Under federal guidelines, cases can be cleared “exceptionally” when detectives have probable cause to arrest a suspect but for some legitimate reason do not. At APD’s request, DPS reviewed 95 cases from 2017, and the full report offers more insight into the preliminary results released by APD on Dec. 31 – when the department revealed that fewer than one-third of those cases were cleared correctly in accordance with federal guidelines.
Manley confirmed that an internal team has been trained on UCR coding and is reviewing the DPS report this week; they will then discuss any questions or concerns with DPS before filing an official department response. Department supervisors have also completed UCR training and are now retraining their detectives to be fully versed in code clearances.
The audit has also resulted in specific policy changes regarding arrests; Manley said APD had cleared some cases where an officer had made an arrest on-scene but not for the highest charge (which, other than homicide, would be rape). The report suggests that several of the reviewed cases, in which arrests were made for aggravated assault, should have been classified as rape cases, and if so could have been properly cleared exceptionally (since the suspect was already in custody).
Manley said the department has created a new template to be used when a detective goes to clear a case exceptionally. Calling it “one of the most significant changes,” Manley explained this template will require the detective to complete the four areas of information needed to meet federal guidelines. The audit has also spurred APD to add an additional supervisor to the Sex Crimes Unit, which historically has a very high caseload; the new sergeant is one of two on the internal audit review team.

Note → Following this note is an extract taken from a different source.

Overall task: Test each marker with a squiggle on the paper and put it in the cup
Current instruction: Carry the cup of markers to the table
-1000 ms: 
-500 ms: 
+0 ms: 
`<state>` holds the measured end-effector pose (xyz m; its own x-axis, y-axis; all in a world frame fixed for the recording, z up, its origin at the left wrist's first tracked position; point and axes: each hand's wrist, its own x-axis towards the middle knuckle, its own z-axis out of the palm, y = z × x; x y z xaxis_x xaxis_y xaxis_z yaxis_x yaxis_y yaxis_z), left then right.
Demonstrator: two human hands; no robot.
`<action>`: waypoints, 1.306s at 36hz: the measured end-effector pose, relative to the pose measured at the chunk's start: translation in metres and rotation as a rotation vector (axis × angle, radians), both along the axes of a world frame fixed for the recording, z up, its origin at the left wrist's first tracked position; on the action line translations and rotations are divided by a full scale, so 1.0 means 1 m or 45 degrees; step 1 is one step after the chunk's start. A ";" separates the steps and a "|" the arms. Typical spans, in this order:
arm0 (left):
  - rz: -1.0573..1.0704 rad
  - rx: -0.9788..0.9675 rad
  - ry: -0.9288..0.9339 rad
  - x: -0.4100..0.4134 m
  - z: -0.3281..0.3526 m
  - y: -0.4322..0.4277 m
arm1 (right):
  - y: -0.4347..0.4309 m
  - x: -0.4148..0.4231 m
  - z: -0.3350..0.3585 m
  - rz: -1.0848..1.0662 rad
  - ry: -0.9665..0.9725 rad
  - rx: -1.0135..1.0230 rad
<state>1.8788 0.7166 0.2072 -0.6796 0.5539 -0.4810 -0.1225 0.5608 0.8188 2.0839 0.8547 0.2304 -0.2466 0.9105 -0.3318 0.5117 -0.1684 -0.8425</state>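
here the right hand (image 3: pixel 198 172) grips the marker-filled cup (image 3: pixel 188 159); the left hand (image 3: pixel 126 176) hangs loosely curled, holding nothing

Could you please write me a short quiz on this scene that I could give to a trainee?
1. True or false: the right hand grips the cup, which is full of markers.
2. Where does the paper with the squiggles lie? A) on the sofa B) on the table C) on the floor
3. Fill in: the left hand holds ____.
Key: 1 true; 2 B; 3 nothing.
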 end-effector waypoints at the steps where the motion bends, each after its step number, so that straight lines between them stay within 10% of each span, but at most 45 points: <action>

The chief acknowledged that APD conducted its own internal review of exceptionally cleared rape cases back in September – two months before the department’s practices garnered headlines from ProPublica, Newsy, Buzzfeed News and elsewhere – that looked at 85 cases from a five-year period and identified “many of the same concerns” as the DPS audit. “However, they were not immediately recognized,” Manley added; by the time they were, APD had already called for DPS’ help.